During clinical trials, increases in serum creatinine of >33% on two or more consecutive occasions, sometimes above the upper limit of the normal range, occurred in about 36% of patients. These were dose‐dependent. About two‐thirds of the patients showing serum creatinine increase returned below the 33% level without dose adjustment. In the remaining third the serum creatinine increase did not always respond to a dose reduction or a dose interruption. Indeed, in some cases, only a stabilisation of the serum creatinine values has been observed after dose reduction (see section 4.4).

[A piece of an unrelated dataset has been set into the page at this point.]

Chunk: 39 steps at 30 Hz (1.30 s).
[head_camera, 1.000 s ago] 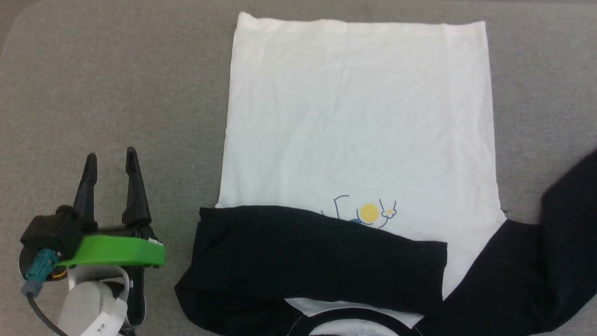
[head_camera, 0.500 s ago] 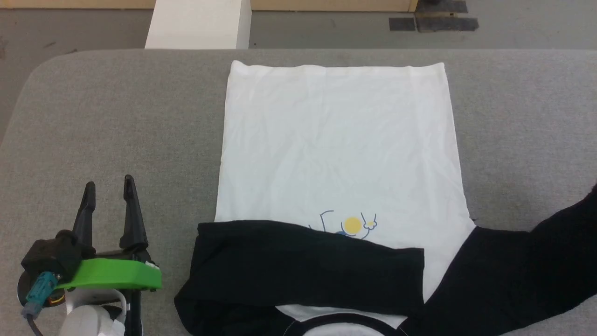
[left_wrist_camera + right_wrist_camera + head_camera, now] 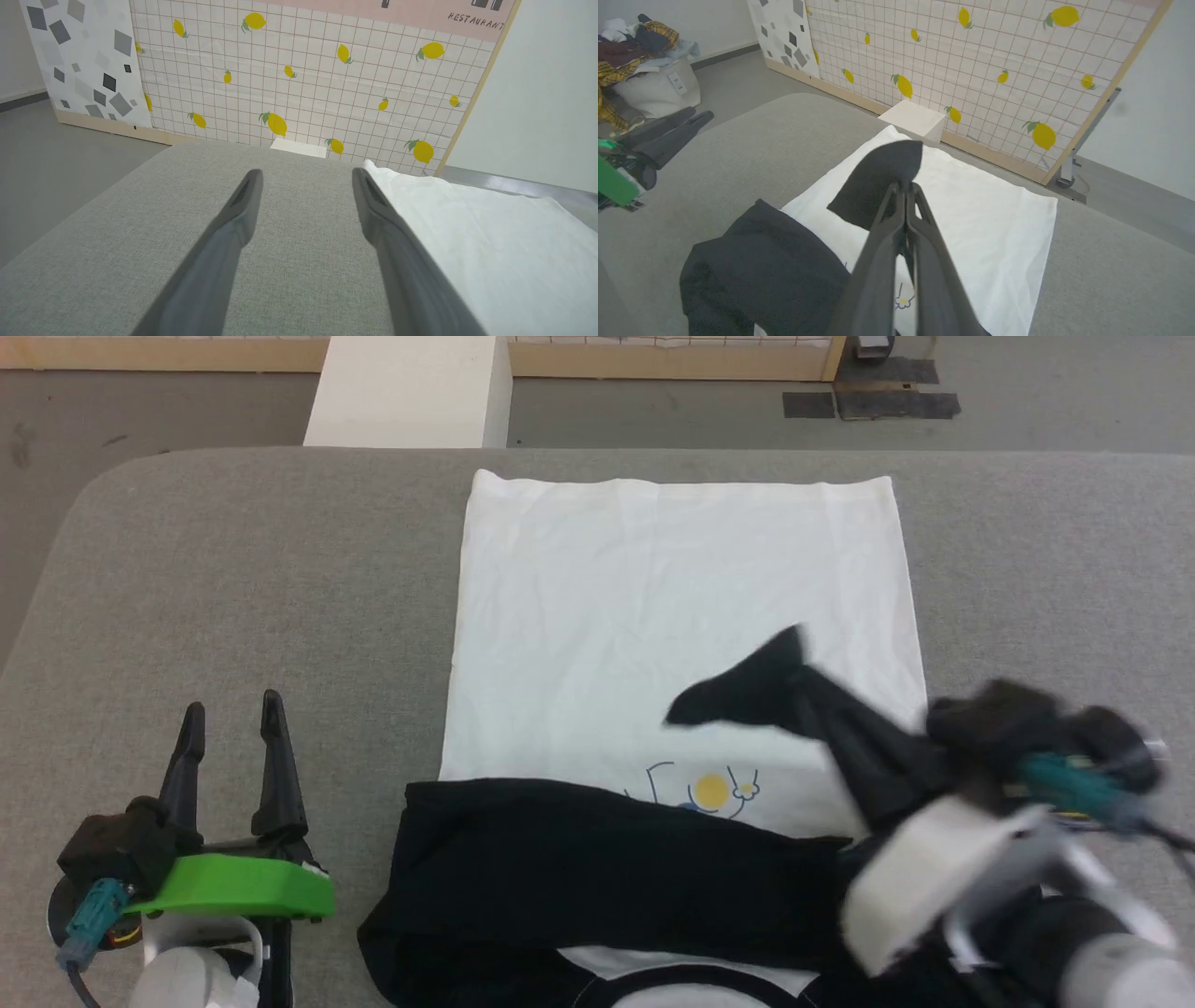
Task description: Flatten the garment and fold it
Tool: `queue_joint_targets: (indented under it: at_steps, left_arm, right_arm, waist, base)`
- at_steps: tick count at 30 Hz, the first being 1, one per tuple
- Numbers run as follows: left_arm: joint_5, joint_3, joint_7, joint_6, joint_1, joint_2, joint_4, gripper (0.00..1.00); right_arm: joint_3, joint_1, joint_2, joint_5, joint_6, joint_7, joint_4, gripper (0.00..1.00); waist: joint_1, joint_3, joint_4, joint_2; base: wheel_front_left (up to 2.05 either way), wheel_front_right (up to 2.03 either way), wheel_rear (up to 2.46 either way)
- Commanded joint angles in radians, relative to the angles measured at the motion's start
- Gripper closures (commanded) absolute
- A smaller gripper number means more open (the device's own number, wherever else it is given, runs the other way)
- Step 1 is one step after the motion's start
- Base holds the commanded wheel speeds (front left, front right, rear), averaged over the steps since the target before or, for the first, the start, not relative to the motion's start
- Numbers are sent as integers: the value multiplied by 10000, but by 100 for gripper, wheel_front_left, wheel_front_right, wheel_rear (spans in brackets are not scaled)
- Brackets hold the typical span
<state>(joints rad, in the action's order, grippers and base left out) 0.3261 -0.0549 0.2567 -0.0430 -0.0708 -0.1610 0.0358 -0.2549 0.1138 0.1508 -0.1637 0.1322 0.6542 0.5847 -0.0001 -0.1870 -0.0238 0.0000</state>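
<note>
While the left gripper [image 3: 233, 719] is held open beside the garment [image 3: 672, 597], the black sleeve [image 3: 878, 182] is pinched above it by the right gripper [image 3: 906, 189], presumably for folding inward.

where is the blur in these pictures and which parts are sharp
Head view: the right gripper is smeared by motion blur, while the garment and left gripper are crisp. Left wrist view: its own fingers look soft near the lens; the lemon-tiled wall is sharp. Right wrist view: even light, no glare, the pinched black sleeve clear.
</note>
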Motion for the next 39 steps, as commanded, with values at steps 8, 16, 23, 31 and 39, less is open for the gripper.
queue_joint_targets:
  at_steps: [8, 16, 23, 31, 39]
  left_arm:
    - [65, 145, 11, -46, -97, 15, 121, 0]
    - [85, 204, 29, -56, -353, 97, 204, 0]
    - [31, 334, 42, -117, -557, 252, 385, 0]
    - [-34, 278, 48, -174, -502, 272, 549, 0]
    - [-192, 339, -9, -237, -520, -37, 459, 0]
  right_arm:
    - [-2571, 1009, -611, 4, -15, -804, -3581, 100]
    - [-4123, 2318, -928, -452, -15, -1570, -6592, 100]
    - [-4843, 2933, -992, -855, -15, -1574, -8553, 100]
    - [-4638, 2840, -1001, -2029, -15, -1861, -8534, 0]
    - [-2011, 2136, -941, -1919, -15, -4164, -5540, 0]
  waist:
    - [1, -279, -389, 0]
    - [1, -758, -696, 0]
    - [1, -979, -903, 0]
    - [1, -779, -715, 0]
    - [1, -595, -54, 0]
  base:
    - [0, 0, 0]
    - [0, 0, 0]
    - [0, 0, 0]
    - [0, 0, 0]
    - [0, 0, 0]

In a retrospective meta‐analysis of 2,102 adult and paediatric beta‐thalassaemia patients with transfusional iron overload (including patients with different characteristics such as transfusion intensity, posology and treatment duration) treated in two randomised clinical trials and four open label studies of up to five years' duration, a mean creatinine clearance decrease of 13.2% in adult patients (95% CI: ‐14.4% to ‐ 12.1%; n=935) and 9.9% (95% CI: ‐11.1% to ‐8.6%; n=1,142) in paediatric patients was observed during the first year of treatment. In a subset of patients followed for more than one year (n=250 up to five years), no further decrease in mean creatinine clearance levels was observed in subsequent years.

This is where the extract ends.